EXERCISE AIM
The full set of lines below has to be written out again exactly.

SOURCE MATERIAL

-*-*-

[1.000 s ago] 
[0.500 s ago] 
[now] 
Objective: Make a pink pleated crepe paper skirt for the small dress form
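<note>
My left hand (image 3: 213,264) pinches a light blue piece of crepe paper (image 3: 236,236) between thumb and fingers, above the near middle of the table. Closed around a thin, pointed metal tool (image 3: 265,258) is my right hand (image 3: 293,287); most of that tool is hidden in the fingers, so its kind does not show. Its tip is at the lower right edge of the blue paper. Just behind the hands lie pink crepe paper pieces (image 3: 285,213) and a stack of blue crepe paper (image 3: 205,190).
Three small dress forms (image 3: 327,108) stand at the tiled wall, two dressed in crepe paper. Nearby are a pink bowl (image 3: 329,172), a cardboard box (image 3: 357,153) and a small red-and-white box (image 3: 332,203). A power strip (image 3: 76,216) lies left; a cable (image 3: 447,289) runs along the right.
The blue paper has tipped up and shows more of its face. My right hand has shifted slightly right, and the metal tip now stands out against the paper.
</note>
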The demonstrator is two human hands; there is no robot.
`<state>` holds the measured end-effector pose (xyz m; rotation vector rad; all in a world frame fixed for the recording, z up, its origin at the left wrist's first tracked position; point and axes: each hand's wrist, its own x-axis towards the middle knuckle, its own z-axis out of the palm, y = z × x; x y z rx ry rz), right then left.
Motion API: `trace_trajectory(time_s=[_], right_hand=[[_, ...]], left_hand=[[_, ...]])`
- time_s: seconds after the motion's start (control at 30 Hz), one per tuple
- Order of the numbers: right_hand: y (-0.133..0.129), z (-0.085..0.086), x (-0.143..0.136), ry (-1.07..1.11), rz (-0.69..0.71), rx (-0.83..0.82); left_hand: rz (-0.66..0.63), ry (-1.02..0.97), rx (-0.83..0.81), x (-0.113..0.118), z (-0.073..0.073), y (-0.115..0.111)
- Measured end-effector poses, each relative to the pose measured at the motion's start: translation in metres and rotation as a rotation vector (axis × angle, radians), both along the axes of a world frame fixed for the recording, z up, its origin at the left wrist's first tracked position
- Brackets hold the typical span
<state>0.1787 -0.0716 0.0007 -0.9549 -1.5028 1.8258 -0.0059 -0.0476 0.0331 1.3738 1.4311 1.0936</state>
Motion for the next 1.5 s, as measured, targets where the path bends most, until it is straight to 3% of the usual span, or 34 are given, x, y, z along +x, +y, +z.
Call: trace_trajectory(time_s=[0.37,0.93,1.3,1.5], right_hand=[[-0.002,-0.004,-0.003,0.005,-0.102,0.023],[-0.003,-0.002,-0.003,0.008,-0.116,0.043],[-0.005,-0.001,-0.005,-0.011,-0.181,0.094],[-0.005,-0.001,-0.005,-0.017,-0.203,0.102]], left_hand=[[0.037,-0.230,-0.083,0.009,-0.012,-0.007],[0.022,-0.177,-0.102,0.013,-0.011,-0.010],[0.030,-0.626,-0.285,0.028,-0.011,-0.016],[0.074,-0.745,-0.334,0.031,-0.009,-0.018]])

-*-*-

SOLUTION BELOW
[1.000 s ago] 
[0.500 s ago] 
[now] 
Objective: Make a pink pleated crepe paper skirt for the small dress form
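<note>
My left hand (image 3: 213,264) pinches a light blue piece of crepe paper (image 3: 236,236) between thumb and fingers, above the near middle of the table. Closed around a thin, pointed metal tool (image 3: 265,258) is my right hand (image 3: 293,287); most of that tool is hidden in the fingers, so its kind does not show. Its tip is at the lower right edge of the blue paper. Just behind the hands lie pink crepe paper pieces (image 3: 285,213) and a stack of blue crepe paper (image 3: 205,190).
Three small dress forms (image 3: 327,108) stand at the tiled wall, two dressed in crepe paper. Nearby are a pink bowl (image 3: 329,172), a cardboard box (image 3: 357,153) and a small red-and-white box (image 3: 332,203). A power strip (image 3: 76,216) lies left; a cable (image 3: 447,289) runs along the right.
The blue paper has tipped up and shows more of its face. My right hand has shifted slightly right, and the metal tip now stands out against the paper.
</note>
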The demonstrator is two human hands; there is no robot.
`<state>` holds the measured end-effector pose (xyz m; rotation vector rad; all in a world frame fixed for the recording, z up, its origin at the left wrist's first tracked position; point and axes: each hand's wrist, its own x-axis towards the middle knuckle, its own z-axis out of the palm, y = z × x; x y z rx ry rz), right then left.
Motion API: `trace_trajectory(time_s=[_], right_hand=[[_, ...]], left_hand=[[_, ...]])`
- time_s: seconds after the motion's start (control at 30 Hz), one per tuple
- Order of the numbers: right_hand: y (-0.133..0.129), z (-0.085..0.086), x (-0.143..0.136), ry (-1.07..1.11), rz (-0.69..0.71), rx (-0.83..0.82); left_hand: rz (-0.66..0.63), ry (-1.02..0.97), rx (-0.83..0.81), x (-0.113..0.118), z (-0.073..0.073), y (-0.115..0.111)
- Measured end-effector poses, each relative to the pose measured at the motion's start: translation in metres and rotation as a rotation vector (axis × angle, radians), both along the axes of a world frame fixed for the recording, z up, its origin at the left wrist's first tracked position
- Brackets hold the typical span
<state>0.1787 -0.0716 0.0007 -0.9549 -1.5028 1.8258 -0.0059 -0.0476 0.0331 1.3738 1.4311 1.0936</state>
Motion for the next 1.5 s, as measured, targets where the path bends most, until it is straight to 3% of the usual span, or 34 are given, x, y, z along +x, +y, +z.
Call: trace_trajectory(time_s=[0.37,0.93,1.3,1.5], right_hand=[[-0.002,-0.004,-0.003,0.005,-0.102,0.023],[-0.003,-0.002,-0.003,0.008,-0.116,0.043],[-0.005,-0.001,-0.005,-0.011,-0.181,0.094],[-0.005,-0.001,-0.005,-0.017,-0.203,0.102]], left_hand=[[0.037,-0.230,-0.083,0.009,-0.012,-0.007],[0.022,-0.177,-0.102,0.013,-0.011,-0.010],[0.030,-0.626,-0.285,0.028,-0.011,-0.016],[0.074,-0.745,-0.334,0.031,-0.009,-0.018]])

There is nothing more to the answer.